Since THRIFT-830, binary fields are implemented using ByteBuffer.

struct A {
  1: binary bin_field,
}

will generate a method 'byte[] getBin_field()' which will optionally resize the underlying ByteBuffer so it has a capacity of 'remaining()' and return the backing array of this new ByteBuffer.

This has several implications.

First the ByteBuffer in 'bin_field' might be modified, thus misleading users into thinking that the call to 'getBin_field()' had no effect on the underlying structure.

Thus the following will fail:

byte[] b = new byte[2];
b[0] = 0x01;
A a = new A();
a.setBin_field(ByteBuffer.wrap(b, 0, 1));
byte[] bb = a.getBin_field();
b[0] = 0x02;
Assert.assertEquals(0x02, bb[0]);

Second it creates a singularity in the getters as all other getters involving containers of binary data will return collections of ByteBuffer.

I suggest we refactor to something more in the line of what HADOOP-6298 has done, i.e. provide a copyBytes() method which copies the bytes in a ByteBuffer and returns a correctly sized array.

Such a method could be generated for each structure, with the following signature:

public byte[] copyBytes(ByteBuffer b);

This method would basically do what the current 'getBin_field' type methods do (allocate a byte array and fill it with the ByteBuffer's data), except it would not modify the structure's internal ByteBuffers.

-- 
This message is automatically generated by JIRA.
-
You can reply to this email to add a comment to the issue online.
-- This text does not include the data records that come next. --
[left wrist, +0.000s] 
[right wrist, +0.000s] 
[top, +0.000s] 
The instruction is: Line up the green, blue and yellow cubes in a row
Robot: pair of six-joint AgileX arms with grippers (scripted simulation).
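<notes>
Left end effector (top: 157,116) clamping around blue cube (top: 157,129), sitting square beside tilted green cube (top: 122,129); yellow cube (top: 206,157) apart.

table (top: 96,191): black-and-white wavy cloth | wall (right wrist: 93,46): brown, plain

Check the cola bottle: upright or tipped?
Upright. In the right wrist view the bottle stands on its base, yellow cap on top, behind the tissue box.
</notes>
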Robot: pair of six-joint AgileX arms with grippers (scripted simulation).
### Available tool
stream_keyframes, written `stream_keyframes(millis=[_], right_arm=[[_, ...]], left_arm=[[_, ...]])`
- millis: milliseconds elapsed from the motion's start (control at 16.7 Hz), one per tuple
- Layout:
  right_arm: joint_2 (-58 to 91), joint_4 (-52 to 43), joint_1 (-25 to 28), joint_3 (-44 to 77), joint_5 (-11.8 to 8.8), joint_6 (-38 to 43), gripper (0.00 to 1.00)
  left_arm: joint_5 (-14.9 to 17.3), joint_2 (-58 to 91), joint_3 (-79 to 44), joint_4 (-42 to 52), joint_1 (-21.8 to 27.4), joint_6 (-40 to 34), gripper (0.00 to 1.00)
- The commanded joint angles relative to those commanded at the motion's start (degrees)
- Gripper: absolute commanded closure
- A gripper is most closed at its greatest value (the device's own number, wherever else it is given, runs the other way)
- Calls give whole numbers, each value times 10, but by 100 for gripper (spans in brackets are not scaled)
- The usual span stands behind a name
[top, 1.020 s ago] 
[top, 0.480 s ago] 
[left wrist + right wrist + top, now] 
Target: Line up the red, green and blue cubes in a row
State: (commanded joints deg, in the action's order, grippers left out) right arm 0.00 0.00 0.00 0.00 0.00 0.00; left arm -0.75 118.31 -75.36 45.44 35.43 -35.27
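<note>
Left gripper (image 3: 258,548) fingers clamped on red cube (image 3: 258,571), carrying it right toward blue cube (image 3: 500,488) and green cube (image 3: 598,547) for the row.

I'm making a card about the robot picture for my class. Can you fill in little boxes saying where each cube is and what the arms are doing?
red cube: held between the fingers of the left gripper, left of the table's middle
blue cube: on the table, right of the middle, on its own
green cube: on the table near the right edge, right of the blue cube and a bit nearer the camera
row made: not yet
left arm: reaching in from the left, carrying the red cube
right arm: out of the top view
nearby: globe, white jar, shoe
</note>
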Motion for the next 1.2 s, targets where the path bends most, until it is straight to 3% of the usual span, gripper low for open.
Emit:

[jira] [Updated] (THRIFT-1039) Refactor methods accessing binary data

Posted by "Bryan Duxbury (JIRA)" <ji...@apache.org>.
     [ https://issues.apache.org/jira/browse/THRIFT-1039?page=com.atlassian.jira.plugin.system.issuetabpanels:all-tabpanel ]

Bryan Duxbury updated THRIFT-1039:
----------------------------------

    Fix Version/s:     (was: 0.7)
                   0.8

> Refactor methods accessing binary data
> --------------------------------------
>
>                 Key: THRIFT-1039
>                 URL: https://issues.apache.org/jira/browse/THRIFT-1039
>             Project: Thrift
>          Issue Type: Improvement
>          Components: Java - Compiler
>         Environment: All
>            Reporter: Mathias Herberts
>            Priority: Minor
>             Fix For: 0.8
>
>         Attachments: THRIFT-1039.patch
>
>
> Since THRIFT-830, binary fields are implemented using ByteBuffer.
> struct A {
>   1: binary bin_field,
> }
> will generate a method 'byte[] getBin_field()' which will optionally resize the underlying ByteBuffer so it has a capacity of 'remaining()' and return the backing array of this new ByteBuffer.
> This has several implications.
> First the ByteBuffer in 'bin_field' might be modified, thus misleading users into thinking that the call to 'getBin_field()' had no effect on the underlying structure.
> Thus the following will fail:
> byte[] b = new byte[2];
> b[0] = 0x01;
> A a = new A();
> a.setBin_field(ByteBuffer.wrap(b, 0, 1));
> byte[] bb = a.getBin_field();
> b[0] = 0x02;
> Assert.assertEquals(0x02, bb[0]);
> Second it creates a singularity in the getters as all other getters involving containers of binary data will return collections of ByteBuffer.
> I suggest we refactor to something more in the line of what HADOOP-6298 has done, i.e. provide a copyBytes() method which copies the bytes in a ByteBuffer and returns a correctly sized array.
> Such a method could be generated for each structure, with the following signature:
> public byte[] copyBytes(ByteBuffer b);
> This method would basically do what the current 'getBin_field' type methods do (allocate a byte array and fill it with the ByteBuffer's data), except it would not modify the structure's internal ByteBuffers.

--
This message is automatically generated by JIRA.
For more information on JIRA, see: http://www.atlassian.com/software/jira

[jira] Commented: (THRIFT-1039) Refactor methods accessing binary data

Posted by "Mathias Herberts (JIRA)" <ji...@apache.org>.
    [ https://issues.apache.org/jira/browse/THRIFT-1039?page=com.atlassian.jira.plugin.system.issuetabpanels:comment-tabpanel&focusedCommentId=12987279#action_12987279 ] 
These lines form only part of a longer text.